Duke’s O&M expenses—defined in the settlement to include O&M expenses, payroll taxes, property taxes, property insurance, and net of the credit for operating expenses of the retired Edwardsport units—that are incurred after January 2020 will be addressed in its next rate case. The settlement notes that Duke anticipates O&M expenses in 2020 will be greater than in 2019 owing to a scheduled major outage in 2020 of the entire station.
“This newly filed agreement will provide the consumer protections necessary to make sure Duke Energy’s customers are not being overcharged for the plant’s continued operations,” Swinger said, though he noted the IURC must still approve it. An evidentiary hearing on the agreement is scheduled in mid-December, but the date is subject to change. “An order will come in the weeks following the hearing.

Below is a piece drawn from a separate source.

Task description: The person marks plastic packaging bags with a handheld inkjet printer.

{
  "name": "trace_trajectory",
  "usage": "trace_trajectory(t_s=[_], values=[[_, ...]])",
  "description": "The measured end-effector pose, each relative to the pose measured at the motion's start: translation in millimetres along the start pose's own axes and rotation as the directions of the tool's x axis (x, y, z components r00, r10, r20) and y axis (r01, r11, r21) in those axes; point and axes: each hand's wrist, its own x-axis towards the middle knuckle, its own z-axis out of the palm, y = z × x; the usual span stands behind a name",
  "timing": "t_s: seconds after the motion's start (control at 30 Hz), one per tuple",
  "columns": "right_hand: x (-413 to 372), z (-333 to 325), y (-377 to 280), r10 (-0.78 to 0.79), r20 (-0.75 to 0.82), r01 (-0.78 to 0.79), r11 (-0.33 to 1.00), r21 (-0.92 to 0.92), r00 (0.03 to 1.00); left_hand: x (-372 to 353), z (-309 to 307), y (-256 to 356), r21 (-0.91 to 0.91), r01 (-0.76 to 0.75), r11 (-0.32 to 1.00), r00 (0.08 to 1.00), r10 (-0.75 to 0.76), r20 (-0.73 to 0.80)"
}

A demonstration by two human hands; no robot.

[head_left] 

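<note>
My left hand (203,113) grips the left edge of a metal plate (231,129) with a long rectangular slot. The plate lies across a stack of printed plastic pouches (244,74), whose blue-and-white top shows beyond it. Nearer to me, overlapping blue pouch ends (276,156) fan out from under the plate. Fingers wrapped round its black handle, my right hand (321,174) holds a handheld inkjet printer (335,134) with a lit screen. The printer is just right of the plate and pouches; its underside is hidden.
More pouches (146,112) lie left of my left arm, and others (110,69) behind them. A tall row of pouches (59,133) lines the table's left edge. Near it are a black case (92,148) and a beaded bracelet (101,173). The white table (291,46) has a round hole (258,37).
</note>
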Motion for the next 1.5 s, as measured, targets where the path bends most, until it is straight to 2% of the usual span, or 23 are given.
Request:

The IURC can approve, modify, or deny any settlement agreement,” he said.
Because of the agreement’s provisions, Duke expects to take a pretax charge of approximately $32 million in the third quarter of 2018. But for Duke, the agreement is important, because if approved it will remain in effect until new rates are established in the company’s next base rate case, which is expected to be filed in mid-2019 with rates effective in mid-2020. It also eliminates the need for future filings until the overall rate case.
“If approved, this agreement saves customers money and provides rate certainty between now and our next base rate review,” said Duke Energy Indiana President Melody Birmingham-Byrd in a statement on September 21.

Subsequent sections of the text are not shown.